*What you will do:* Retype every line below precisely as it appears.

*Dataset content:*
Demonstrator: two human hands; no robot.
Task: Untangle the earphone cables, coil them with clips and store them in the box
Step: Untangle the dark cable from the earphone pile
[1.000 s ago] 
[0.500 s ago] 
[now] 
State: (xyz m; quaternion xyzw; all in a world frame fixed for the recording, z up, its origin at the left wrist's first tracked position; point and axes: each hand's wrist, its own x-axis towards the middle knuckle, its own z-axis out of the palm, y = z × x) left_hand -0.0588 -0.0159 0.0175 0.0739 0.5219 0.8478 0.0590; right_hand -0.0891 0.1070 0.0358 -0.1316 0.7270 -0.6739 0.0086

*Exercise answer:*
Demonstrator: two human hands; no robot.
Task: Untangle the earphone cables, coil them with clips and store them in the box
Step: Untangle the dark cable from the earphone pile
[1.000 s ago] 
[0.500 s ago] 
[now] 
State: (xyz m; quaternion xyzw; all in a world frame fixed for the recording, z up, its origin at the left wrist's first tracked position; point and axes: each hand's wrist, its own x-axis towards the middle knuckle, its own z-axis out of the palm, y = z × x) left_hand -0.0588 -0.0159 0.0175 0.0739 0.5219 0.8478 0.0590; right_hand -0.0891 0.1070 0.0358 -0.1316 0.7270 -0.6739 0.0086

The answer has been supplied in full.